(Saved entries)
= Beginning of Section =
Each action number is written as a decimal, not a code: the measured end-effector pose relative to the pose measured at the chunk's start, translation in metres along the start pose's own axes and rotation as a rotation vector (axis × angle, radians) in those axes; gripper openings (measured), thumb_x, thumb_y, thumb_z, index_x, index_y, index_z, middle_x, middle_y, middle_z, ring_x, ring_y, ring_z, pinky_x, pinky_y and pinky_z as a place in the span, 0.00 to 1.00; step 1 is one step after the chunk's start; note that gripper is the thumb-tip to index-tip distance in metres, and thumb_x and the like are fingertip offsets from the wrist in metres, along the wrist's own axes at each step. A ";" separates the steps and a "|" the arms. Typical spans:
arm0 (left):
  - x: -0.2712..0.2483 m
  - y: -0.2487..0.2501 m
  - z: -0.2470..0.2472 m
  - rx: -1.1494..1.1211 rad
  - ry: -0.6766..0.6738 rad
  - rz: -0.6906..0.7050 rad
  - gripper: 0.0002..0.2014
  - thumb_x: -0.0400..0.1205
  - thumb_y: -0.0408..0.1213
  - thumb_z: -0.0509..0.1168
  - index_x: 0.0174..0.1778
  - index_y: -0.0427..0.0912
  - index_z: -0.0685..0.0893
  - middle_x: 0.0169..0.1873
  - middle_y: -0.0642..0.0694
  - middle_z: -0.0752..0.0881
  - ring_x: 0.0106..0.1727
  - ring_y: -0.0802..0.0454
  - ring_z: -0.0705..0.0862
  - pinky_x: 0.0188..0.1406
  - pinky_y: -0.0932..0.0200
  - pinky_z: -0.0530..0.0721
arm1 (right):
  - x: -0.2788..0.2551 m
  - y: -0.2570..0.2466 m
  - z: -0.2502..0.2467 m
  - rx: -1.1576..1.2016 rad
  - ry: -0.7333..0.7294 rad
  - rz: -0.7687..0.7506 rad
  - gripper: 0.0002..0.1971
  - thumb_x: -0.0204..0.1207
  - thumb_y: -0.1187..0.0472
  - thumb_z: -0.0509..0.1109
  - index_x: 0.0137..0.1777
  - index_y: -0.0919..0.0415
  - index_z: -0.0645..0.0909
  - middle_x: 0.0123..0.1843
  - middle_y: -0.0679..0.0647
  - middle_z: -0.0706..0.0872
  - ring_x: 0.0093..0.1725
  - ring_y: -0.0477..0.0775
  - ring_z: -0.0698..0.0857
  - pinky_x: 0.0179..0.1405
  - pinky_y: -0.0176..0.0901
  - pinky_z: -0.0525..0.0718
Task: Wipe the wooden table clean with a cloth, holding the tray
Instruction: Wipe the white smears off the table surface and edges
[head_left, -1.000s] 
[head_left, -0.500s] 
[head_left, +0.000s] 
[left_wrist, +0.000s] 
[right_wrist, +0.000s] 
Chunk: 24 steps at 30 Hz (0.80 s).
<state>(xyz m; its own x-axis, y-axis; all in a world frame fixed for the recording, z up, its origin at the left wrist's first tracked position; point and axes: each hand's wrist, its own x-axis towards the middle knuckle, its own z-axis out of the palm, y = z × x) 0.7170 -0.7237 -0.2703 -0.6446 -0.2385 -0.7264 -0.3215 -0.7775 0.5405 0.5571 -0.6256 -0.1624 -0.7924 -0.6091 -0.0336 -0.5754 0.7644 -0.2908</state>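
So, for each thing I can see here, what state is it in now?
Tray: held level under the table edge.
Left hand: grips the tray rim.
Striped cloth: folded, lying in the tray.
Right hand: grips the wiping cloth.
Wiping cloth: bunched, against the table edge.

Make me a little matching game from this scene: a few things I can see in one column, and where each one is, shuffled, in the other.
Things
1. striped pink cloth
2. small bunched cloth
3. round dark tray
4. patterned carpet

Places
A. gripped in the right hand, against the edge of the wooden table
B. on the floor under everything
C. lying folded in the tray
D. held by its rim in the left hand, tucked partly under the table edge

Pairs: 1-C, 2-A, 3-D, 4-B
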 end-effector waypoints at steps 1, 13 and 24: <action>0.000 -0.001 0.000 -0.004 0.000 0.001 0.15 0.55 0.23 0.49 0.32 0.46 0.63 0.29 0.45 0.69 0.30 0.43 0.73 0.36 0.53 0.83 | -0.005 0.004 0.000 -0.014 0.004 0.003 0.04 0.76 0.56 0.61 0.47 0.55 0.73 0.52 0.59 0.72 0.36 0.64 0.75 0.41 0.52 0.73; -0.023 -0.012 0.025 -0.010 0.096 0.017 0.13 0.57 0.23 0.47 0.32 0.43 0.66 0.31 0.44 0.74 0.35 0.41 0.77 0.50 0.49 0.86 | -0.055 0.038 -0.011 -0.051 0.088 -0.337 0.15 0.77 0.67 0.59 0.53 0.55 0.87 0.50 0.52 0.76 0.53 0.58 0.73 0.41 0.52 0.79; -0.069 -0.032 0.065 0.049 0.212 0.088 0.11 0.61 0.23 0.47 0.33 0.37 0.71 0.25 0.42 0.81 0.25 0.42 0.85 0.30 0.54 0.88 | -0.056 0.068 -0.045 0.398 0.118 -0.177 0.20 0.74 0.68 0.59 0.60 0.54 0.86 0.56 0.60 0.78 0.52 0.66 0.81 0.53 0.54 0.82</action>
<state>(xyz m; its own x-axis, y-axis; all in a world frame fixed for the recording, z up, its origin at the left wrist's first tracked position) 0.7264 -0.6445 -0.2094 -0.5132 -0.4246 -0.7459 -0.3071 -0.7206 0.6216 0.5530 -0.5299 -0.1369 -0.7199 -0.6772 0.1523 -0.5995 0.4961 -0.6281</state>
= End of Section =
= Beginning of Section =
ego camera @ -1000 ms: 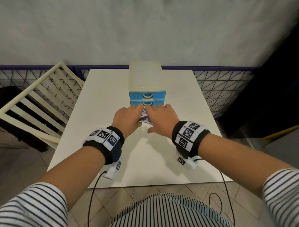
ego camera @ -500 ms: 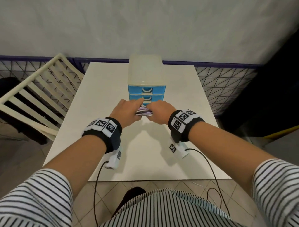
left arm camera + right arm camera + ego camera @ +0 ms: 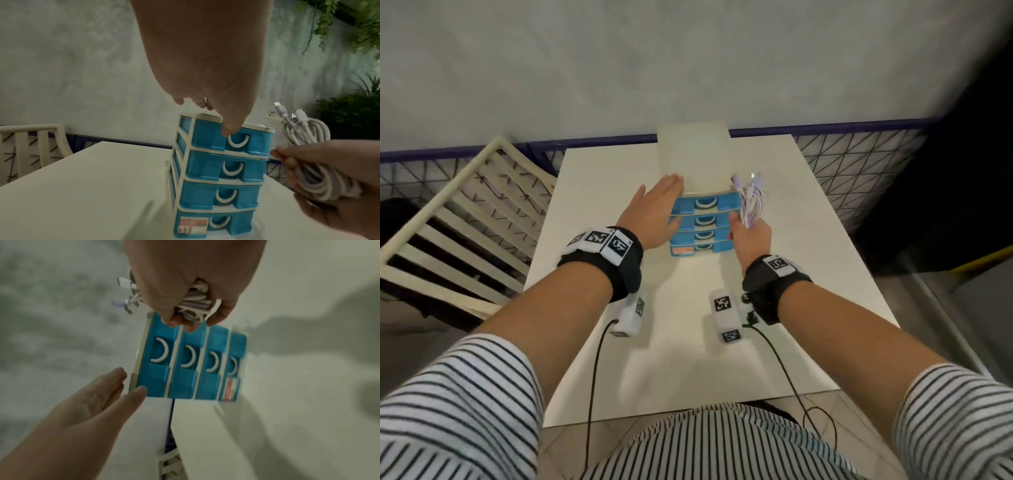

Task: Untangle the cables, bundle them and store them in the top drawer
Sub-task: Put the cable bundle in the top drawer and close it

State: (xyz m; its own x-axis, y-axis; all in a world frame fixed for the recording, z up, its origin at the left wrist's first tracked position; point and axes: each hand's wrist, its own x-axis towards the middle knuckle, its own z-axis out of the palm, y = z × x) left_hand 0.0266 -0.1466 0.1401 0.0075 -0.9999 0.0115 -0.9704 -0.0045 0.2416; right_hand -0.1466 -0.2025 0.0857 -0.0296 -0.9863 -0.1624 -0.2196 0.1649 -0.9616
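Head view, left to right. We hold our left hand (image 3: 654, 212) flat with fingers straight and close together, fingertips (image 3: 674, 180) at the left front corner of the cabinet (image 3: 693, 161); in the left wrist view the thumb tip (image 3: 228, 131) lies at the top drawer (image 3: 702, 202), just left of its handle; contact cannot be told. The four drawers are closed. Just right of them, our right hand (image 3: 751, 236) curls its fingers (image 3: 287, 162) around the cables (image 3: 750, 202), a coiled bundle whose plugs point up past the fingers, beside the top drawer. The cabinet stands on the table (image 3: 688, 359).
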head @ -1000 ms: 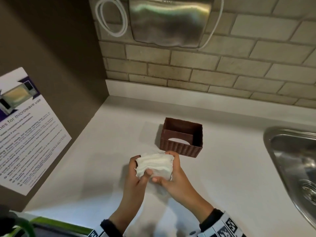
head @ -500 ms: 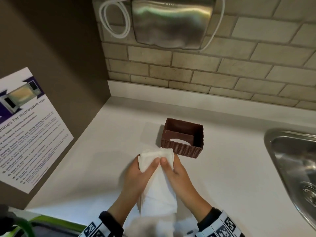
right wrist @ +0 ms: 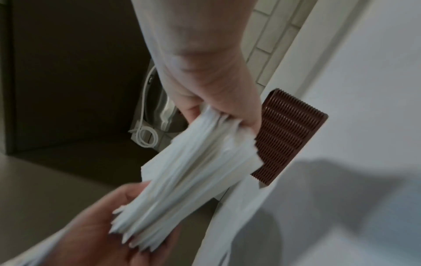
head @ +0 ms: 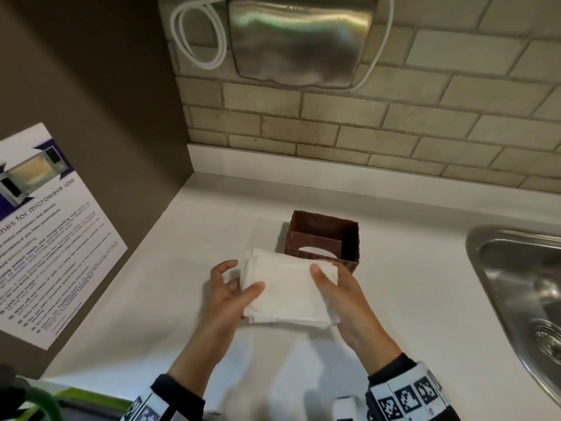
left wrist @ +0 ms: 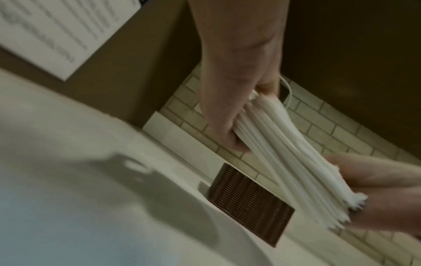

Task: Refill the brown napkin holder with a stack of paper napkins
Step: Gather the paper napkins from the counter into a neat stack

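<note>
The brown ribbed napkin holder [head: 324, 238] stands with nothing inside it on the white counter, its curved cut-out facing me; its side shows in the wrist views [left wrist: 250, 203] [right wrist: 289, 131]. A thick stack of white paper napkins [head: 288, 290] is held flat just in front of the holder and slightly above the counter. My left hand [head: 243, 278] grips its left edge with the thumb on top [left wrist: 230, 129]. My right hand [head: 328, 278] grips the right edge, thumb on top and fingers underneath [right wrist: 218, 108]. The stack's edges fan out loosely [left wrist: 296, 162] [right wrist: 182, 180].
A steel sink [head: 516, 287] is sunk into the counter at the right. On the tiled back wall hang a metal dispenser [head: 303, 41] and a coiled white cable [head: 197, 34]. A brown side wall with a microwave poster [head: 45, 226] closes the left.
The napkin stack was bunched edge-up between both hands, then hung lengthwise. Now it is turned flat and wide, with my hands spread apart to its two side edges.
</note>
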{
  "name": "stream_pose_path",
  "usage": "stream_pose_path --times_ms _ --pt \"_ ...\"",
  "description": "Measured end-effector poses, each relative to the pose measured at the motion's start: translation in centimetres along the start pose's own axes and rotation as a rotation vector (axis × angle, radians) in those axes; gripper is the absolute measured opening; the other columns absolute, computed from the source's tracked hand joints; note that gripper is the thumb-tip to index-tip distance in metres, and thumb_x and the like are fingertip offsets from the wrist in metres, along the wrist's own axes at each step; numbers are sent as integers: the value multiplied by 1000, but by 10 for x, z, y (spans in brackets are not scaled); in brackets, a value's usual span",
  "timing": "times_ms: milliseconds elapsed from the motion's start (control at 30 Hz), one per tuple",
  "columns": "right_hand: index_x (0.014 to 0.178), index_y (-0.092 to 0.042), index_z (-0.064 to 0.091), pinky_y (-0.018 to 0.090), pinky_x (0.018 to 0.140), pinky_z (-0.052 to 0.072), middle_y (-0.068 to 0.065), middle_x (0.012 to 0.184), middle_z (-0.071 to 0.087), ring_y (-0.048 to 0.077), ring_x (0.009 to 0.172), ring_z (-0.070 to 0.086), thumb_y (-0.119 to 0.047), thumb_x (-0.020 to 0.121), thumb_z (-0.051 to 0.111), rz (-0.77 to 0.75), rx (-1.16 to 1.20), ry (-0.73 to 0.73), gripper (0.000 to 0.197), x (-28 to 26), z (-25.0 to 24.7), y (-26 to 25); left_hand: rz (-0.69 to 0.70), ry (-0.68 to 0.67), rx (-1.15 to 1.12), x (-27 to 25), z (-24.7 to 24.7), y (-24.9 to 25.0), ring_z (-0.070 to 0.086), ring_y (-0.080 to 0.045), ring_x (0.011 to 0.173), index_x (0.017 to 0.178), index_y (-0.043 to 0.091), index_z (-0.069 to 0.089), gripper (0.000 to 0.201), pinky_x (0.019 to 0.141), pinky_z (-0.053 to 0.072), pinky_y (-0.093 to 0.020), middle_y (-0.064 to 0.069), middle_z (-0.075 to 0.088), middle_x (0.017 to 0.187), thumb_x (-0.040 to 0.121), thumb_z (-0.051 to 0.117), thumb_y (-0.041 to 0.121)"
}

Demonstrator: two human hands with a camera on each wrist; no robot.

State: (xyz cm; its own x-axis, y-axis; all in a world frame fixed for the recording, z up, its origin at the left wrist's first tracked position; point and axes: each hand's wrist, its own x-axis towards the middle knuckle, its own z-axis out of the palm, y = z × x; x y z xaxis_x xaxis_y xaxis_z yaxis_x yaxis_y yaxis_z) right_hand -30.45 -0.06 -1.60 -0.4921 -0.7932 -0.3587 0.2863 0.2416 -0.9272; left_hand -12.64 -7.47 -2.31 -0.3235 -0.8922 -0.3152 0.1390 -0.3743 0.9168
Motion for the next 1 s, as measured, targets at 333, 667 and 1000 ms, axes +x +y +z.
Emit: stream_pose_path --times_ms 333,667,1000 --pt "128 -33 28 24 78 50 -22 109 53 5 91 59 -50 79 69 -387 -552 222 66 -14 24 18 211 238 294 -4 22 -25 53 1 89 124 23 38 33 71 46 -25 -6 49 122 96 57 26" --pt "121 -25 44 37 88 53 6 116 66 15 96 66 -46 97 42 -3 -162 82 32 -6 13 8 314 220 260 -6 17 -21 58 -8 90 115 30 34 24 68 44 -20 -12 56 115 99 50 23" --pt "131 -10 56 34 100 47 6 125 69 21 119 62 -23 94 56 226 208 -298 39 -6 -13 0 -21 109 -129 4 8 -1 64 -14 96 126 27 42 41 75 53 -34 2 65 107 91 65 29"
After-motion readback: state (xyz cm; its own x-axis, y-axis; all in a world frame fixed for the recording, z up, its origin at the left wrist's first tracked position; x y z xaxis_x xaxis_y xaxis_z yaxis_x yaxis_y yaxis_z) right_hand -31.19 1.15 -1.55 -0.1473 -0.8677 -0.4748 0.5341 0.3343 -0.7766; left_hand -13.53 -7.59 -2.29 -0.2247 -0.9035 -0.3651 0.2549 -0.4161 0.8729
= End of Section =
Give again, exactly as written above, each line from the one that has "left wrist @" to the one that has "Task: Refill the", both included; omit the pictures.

left wrist @ +0 ms: 

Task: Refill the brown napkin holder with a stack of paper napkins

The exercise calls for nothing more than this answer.